What is required:
In the listing below, find the line containing "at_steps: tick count" and the line containing "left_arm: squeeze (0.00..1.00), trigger". Repeat exactly those two lines and every line between them.

Dataset extract:
▬▬▬

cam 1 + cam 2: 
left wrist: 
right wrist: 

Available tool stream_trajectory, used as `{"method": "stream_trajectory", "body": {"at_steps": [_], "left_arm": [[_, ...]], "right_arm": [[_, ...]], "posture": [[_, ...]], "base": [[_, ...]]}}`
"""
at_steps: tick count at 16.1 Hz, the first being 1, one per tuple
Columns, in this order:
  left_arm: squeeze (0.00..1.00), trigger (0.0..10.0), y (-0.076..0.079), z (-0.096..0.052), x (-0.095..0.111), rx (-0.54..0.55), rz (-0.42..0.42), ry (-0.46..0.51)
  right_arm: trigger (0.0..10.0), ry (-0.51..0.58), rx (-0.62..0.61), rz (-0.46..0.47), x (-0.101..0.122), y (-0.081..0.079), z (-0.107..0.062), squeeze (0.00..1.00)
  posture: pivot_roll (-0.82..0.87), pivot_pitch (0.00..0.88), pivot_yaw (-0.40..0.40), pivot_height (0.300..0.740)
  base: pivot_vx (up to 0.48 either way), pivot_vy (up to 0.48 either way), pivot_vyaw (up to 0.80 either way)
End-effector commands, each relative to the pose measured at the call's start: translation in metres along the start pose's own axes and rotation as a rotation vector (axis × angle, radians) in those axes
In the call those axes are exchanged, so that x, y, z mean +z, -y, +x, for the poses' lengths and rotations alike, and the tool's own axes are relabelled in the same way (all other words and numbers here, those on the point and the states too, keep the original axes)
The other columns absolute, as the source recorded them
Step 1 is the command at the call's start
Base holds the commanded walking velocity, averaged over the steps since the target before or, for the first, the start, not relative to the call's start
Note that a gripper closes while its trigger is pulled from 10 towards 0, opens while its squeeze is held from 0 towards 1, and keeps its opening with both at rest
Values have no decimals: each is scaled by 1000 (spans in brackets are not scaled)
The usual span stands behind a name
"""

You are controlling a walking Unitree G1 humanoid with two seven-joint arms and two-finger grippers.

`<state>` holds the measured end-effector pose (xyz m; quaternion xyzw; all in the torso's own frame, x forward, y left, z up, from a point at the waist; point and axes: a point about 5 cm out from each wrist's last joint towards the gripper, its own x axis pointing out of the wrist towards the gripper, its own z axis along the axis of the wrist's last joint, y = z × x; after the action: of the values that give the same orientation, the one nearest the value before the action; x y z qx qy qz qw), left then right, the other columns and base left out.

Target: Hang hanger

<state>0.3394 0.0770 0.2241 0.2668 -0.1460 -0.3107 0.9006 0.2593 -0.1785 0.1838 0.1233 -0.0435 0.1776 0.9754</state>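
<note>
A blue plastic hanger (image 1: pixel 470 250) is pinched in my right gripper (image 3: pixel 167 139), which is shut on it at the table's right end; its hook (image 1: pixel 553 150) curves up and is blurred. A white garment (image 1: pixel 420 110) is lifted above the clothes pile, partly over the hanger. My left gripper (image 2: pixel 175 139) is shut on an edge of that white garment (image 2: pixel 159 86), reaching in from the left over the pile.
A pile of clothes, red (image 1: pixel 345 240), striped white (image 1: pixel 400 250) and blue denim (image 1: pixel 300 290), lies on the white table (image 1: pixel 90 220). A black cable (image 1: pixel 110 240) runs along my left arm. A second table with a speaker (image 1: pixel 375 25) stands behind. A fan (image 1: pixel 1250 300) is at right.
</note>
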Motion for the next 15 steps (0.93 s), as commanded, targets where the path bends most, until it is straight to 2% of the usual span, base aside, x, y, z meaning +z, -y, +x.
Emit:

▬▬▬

Output:
at_steps: tick count at 16.1 Hz, the first being 1, one per tuple
Columns, in this order:
  left_arm: squeeze (0.00..1.00), trigger (0.0..10.0), y (-0.076..0.079), z (-0.096..0.052), x (-0.095..0.111), rx (-0.54..0.55), rz (-0.42..0.42), ry (-0.46..0.51)

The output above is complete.